In the above screenshot, we can see that the Sharphound has enumerated 222 objects in the Active Directory and saved the results in compressed files. Once the zipped files with the results of all the Active Directory objects, groups, sessions, trusts, etc. are collected and imported into Bloodhound, it uses graph theory for data visualization running the Neo4j graph database in the backend. The output after importing the collected data into Bloodhound looks similar to the data shown in the below screenshot.
Now the information gathered from Active Directory (using SharpHound) is used by attackers to make sense out of the AD data and analyze it to understand the target organization’s AD structure and find out various interesting facts and shortcut paths to get to a Domain Admin and the permissions of users on different hosts etc.
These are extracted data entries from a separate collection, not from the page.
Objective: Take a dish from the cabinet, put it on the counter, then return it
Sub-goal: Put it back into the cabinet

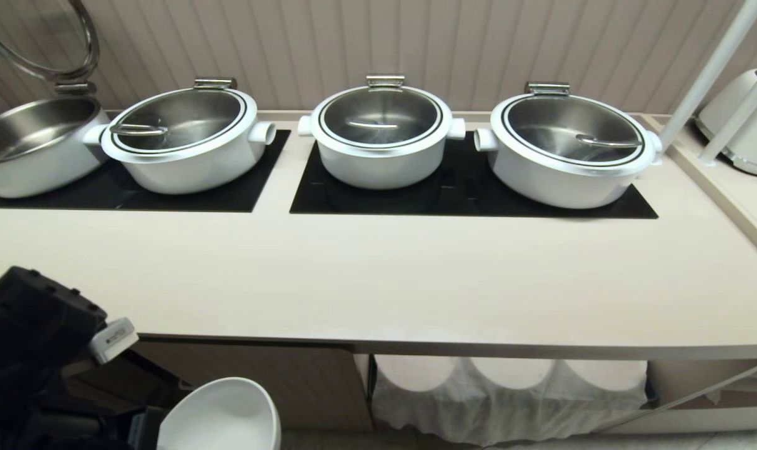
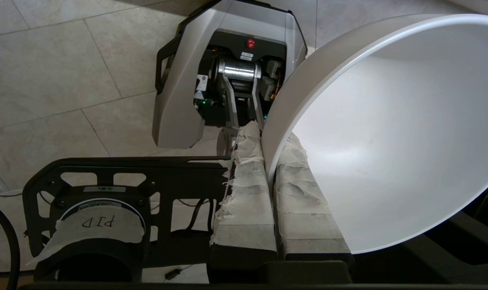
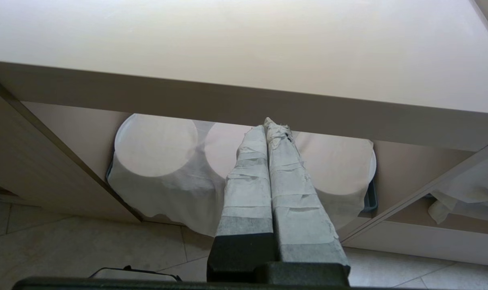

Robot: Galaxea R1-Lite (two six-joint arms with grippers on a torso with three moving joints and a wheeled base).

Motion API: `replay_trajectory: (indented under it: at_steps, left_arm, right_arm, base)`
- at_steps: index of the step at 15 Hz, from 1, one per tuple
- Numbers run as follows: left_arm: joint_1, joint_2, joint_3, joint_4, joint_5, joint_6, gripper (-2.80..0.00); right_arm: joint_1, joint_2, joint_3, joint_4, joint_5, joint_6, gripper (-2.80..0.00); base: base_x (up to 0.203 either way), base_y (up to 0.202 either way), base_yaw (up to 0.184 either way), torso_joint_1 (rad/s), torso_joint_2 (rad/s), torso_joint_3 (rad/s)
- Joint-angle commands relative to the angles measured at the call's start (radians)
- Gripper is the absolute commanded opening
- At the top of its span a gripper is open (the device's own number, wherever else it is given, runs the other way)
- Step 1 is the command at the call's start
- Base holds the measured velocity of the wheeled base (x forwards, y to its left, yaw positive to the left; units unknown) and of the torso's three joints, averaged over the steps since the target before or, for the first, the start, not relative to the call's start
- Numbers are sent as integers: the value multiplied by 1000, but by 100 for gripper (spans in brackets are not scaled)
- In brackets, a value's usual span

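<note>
Left gripper (image 2: 270, 173) low at the robot's left side, below the front edge of the counter (image 1: 378, 281); its tape-wrapped fingers (image 2: 244, 201) are pinched tight on the rim of the white bowl (image 2: 389, 133), one finger inside the wall and one outside. Bowl is held tilted, mouth turned partly sideways, clear of the counter and outside the cabinet (image 1: 303, 381). In the head view the bowl (image 1: 222, 415) shows at the bottom edge, just in front of the closed cabinet door, with the black left arm (image 1: 34, 337) beside it. Below the bowl in the left wrist view: tiled floor (image 2: 58, 72) and the robot's grey base (image 2: 227, 76). Right gripper (image 3: 268, 133) hangs in front of the open cabinet bay, fingers pressed together, holding nothing. Inside that bay, round white shapes under a white cloth (image 1: 503, 394). On the counter, four white pots (image 1: 381, 134) sit on black hob panels (image 1: 472, 194); three wear glass lids, the leftmost stands with its lid raised.
</note>
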Motion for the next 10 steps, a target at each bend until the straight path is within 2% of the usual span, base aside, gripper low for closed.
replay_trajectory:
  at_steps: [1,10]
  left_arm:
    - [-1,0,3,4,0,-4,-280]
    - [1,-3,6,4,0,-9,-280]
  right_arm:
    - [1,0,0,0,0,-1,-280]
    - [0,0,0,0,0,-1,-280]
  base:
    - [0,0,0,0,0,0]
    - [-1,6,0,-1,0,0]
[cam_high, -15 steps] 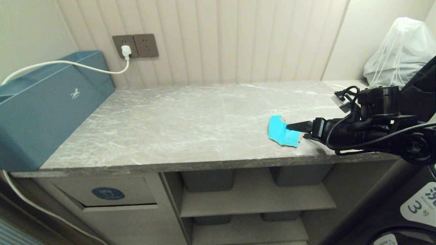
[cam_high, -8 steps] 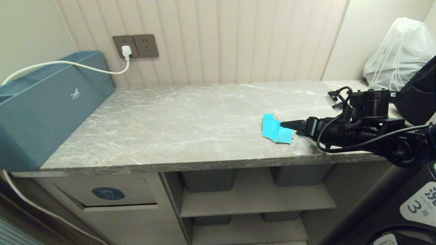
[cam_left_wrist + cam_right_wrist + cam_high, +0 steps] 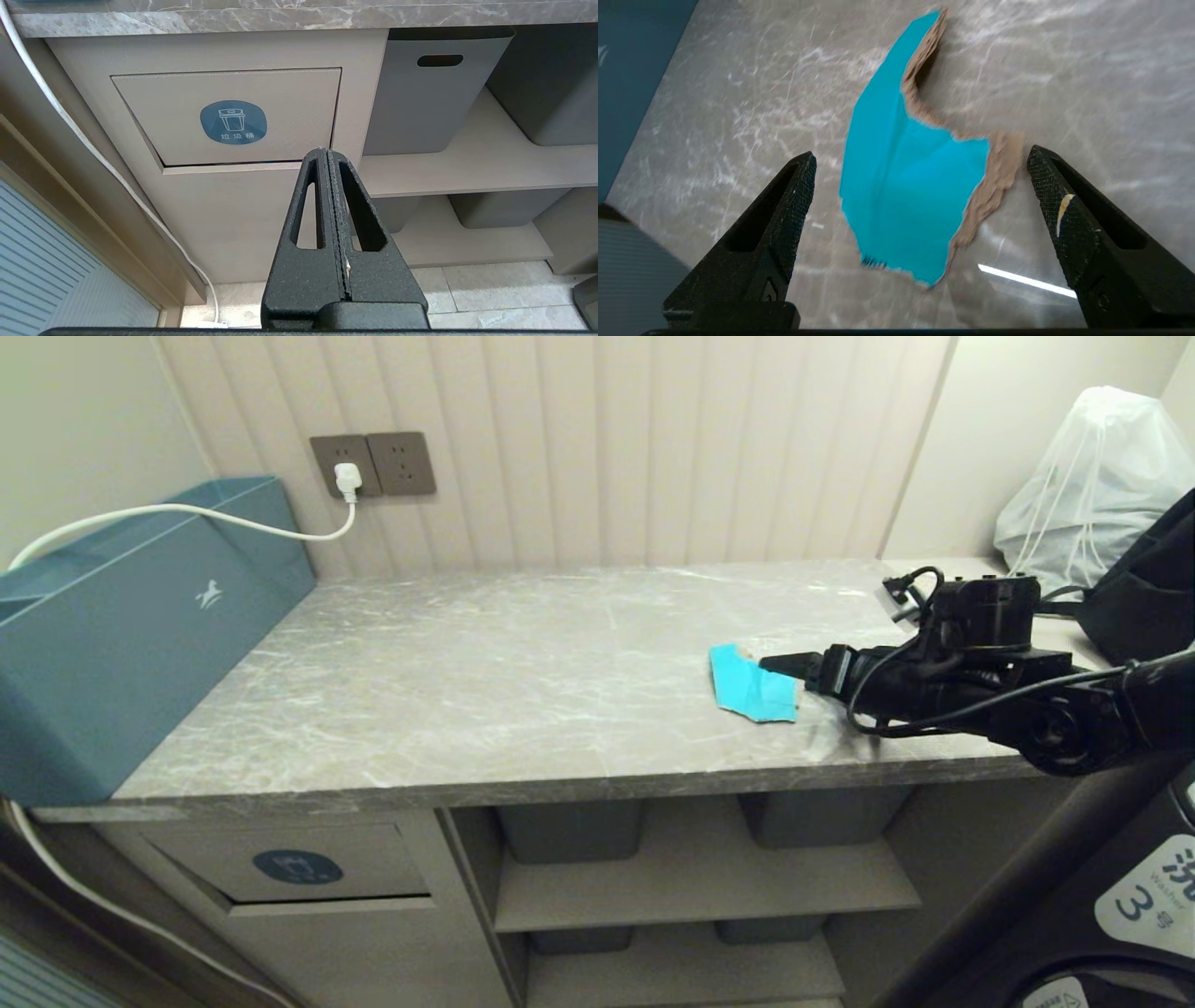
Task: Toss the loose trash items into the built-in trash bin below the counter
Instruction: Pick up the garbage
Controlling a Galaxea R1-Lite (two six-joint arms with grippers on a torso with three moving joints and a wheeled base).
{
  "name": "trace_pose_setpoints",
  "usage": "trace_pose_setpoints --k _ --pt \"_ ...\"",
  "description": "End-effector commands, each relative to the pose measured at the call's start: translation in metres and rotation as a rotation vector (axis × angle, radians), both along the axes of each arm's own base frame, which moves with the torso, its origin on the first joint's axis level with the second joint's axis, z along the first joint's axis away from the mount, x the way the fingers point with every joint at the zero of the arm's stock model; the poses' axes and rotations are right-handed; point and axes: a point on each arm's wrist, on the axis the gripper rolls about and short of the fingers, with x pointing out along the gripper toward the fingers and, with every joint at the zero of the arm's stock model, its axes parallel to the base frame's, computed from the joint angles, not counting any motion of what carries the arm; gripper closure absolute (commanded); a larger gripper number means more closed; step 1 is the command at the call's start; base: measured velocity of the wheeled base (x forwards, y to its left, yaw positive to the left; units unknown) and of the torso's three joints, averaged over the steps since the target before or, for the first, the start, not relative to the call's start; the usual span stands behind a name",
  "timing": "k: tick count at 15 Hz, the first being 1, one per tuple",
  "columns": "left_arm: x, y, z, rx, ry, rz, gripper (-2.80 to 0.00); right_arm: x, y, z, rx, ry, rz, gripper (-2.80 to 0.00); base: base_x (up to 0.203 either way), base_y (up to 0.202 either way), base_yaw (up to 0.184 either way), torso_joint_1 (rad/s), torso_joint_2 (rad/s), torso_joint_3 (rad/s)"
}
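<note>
Right hand (image 3: 920, 186): being held wide open, fingers either side of the turquoise scrap (image 3: 750, 684), nothing gripped | scrap: being left flat on the bench (image 3: 523, 663) near its front edge | left hand (image 3: 328, 186): being kept closed, empty, facing the trash bin flap (image 3: 233, 119).

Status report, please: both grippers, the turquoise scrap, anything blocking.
Right gripper open, straddling torn turquoise paper scrap flat on grey marble counter. Left gripper shut, facing beige bin flap. Nothing blocking.
</note>
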Motion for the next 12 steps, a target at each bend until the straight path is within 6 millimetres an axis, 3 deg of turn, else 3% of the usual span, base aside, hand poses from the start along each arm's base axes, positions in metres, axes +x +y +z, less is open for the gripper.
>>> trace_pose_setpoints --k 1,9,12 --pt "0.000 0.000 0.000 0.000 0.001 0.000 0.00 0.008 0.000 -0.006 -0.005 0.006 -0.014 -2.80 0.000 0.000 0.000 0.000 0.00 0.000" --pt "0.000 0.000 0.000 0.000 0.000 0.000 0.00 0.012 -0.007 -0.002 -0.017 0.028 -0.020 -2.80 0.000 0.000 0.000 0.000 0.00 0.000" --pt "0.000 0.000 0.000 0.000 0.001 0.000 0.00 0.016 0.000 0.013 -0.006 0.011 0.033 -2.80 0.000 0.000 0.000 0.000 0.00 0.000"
In the backend, Sharphound uses LDAP queries to collect data from Active Directory as you can see in the code:
Sharphound collector queries for the details like all the AD objects including all enabled accounts, disabled accounts, accounts with SPN, all the organisational units, group policy objects, all the security and non-security groups in AD, groups in the Builtin container, etc.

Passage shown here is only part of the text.